Même son de cloche pour les autres partis d'opposition mais aussi pour la Commission nationale consultative des droits de l'Homme (CNCDH) qui se dit « inquiète » concernant ce texte qui menace « de manière disproportionnée la liberté d'expression ». « Ce dispositif renforce le pouvoir des grandes plateformes au détriment des autres acteurs qui n'auront pas tous les moyens d'appliquer la loi. En outre, la lourdeur de la sanction encourue risque d'encourager des retraits excessifs, faisant peser un risque de censure », estime-t-elle.
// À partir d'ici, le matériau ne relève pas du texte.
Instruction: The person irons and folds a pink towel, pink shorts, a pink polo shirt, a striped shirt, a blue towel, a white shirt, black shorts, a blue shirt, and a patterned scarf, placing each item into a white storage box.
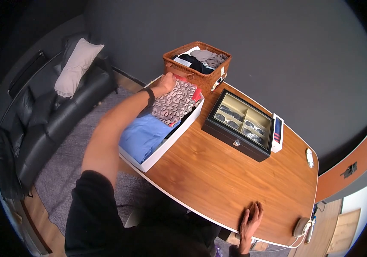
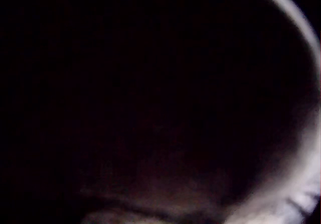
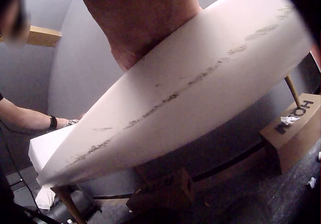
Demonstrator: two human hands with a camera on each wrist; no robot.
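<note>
My left hand (image 1: 166,82) reaches to the far end of a white box (image 1: 173,140) and grips the top edge of a patterned cloth (image 1: 175,102) with red trim. Its fingers are curled, and the fingertips are mostly hidden. The cloth lies on the box's contents, beside a folded blue garment (image 1: 145,133) at the near end. At the table's near right edge, my right hand (image 1: 252,217) rests with loosely bent fingers and holds nothing. The left wrist view is almost wholly dark.
A wicker basket (image 1: 197,79) of clothes stands just behind the box. To its right are a black glasses case (image 1: 240,124) with a clear lid, a white box (image 1: 277,132) and a small white object (image 1: 309,158). Cardboard boxes (image 3: 293,133) lie below the table (image 1: 218,180).
</note>
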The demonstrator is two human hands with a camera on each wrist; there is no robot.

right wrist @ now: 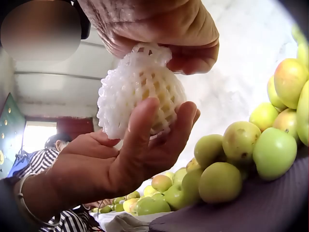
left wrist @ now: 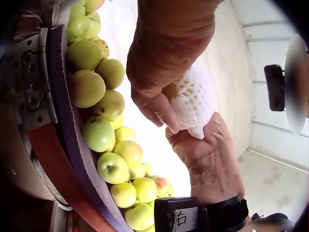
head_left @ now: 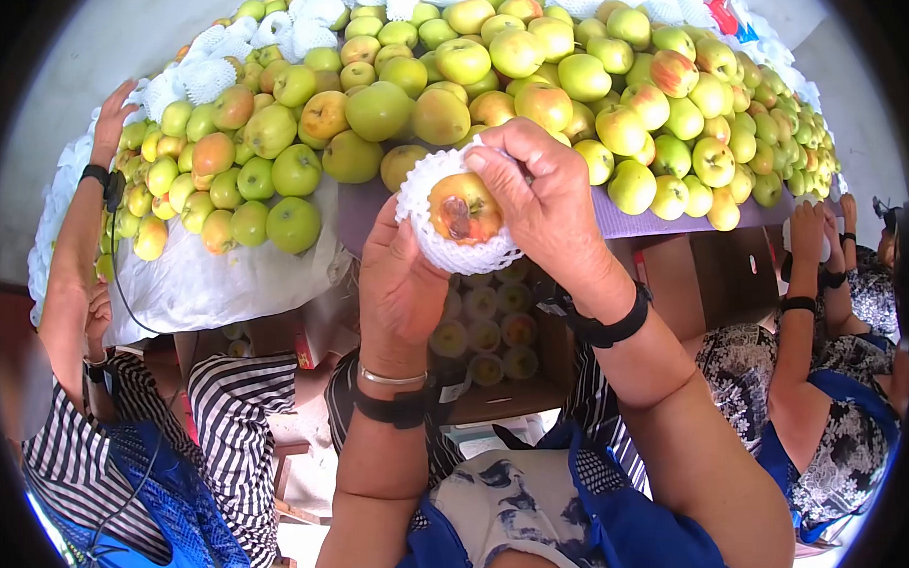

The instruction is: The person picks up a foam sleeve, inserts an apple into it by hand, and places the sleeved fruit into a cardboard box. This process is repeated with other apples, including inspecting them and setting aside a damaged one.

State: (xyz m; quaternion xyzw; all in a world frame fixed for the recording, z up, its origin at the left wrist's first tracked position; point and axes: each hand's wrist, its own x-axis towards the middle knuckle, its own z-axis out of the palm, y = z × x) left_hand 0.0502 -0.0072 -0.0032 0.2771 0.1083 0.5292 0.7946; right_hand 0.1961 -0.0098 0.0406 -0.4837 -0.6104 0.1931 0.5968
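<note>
In the head view an apple [head_left: 466, 209] with a brown blemish sits inside a white foam net [head_left: 424, 222], its top showing. The left hand [head_left: 402, 276] holds the netted apple from below and the side, fingers curved round it. The right hand [head_left: 544, 196] pinches the net's edge with thumb and fingers. From the right wrist view, the net [right wrist: 140, 96] covers the apple, the left hand [right wrist: 125, 159] under it and the right hand [right wrist: 159, 29] above. The left wrist view shows the net [left wrist: 194, 99] between both hands.
Piled apples [head_left: 543, 106] cover the table, with more foam nets [head_left: 207, 77] behind and at the left. Below the table edge a cardboard box [head_left: 509, 400] holds netted apples. Other people sit close on both sides, one arm [head_left: 72, 237] reaching up at the left.
</note>
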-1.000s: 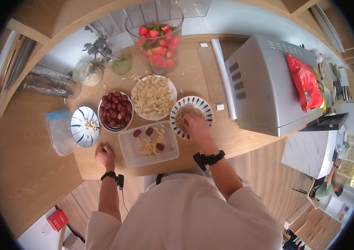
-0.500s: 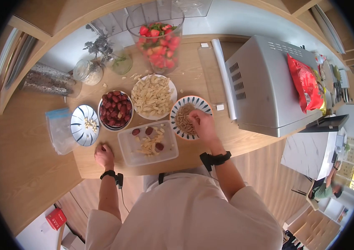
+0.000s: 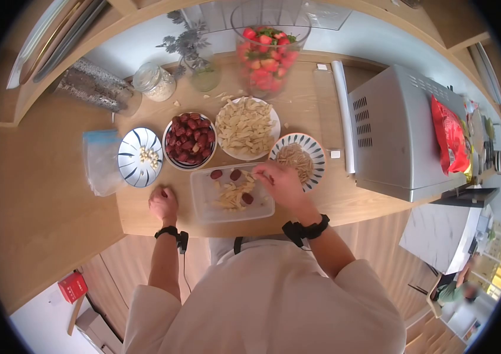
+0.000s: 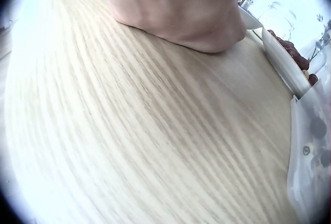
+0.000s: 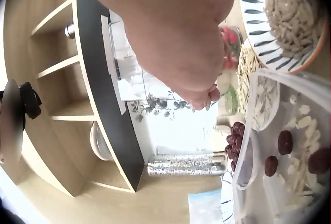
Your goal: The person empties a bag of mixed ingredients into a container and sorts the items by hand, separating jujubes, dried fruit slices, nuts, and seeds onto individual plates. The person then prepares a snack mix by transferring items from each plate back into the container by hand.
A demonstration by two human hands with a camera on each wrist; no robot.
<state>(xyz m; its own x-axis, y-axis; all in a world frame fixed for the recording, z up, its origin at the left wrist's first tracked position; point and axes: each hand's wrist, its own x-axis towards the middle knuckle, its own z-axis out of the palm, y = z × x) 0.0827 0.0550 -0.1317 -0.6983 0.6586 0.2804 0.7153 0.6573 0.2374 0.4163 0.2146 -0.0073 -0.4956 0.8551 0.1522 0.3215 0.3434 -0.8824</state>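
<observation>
My right hand (image 3: 283,186) is above the right edge of the clear plastic container (image 3: 203,206), its thumb and fingertips pinched together. A small pale piece (image 5: 208,103) shows at those fingertips in the right wrist view. Beside the hand stands the orange-rimmed bowl (image 3: 319,154), with slender tan pieces (image 3: 296,160) in it. Inside the container lie pale slices (image 3: 230,196) and three red dates (image 3: 247,199). My left hand (image 3: 164,205) rests on the table, left of the container, with loosely curled fingers and nothing in its grasp.
Behind the container are a bowl of red dates (image 3: 190,139) and a plate of pale slices (image 3: 246,127). A striped plate (image 3: 132,167) with small pale pieces and plastic bags (image 3: 100,168) lie left. Strawberries fill a tall clear bucket (image 3: 267,59); a grey microwave (image 3: 387,141) stands right.
My right hand has lifted out of the orange-rimmed bowl and moved left to the container's edge, fingertips pinched. The left hand stays on the table. The head view has shifted.
</observation>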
Par ailleurs, la CNCDH regrette « le manque de dispositions de prévention dans le projet de loi et notamment de mesures ambitieuses concernant l'éducation au numérique ». Dès lors, elle recommande la mise en place d'un plan national d'action sur l'éducation et la citoyenneté numérique, à destination de l'ensemble des utilisateurs.
La loi Avia, en résumé
• Retrait des contenus manifestement illicites sous 24 heures, et des contenus à caractère terroristes et pédopornographiques sous 1 heure
• Bouton unique de signalement
• Obligation de moyens de modération proportionnés à l'activité de la plateforme
• Contrôle et régulation sous la supervision du CSA, avec des sanctions jusqu'à 4 % du chiffre d'affaires mondial
• Renforcement du blocage et de la lutte contre le financement des sites à caractère haineux
• Création d'un parquet numérique spécialisé
• Création d'un observatoire de la haine en ligne.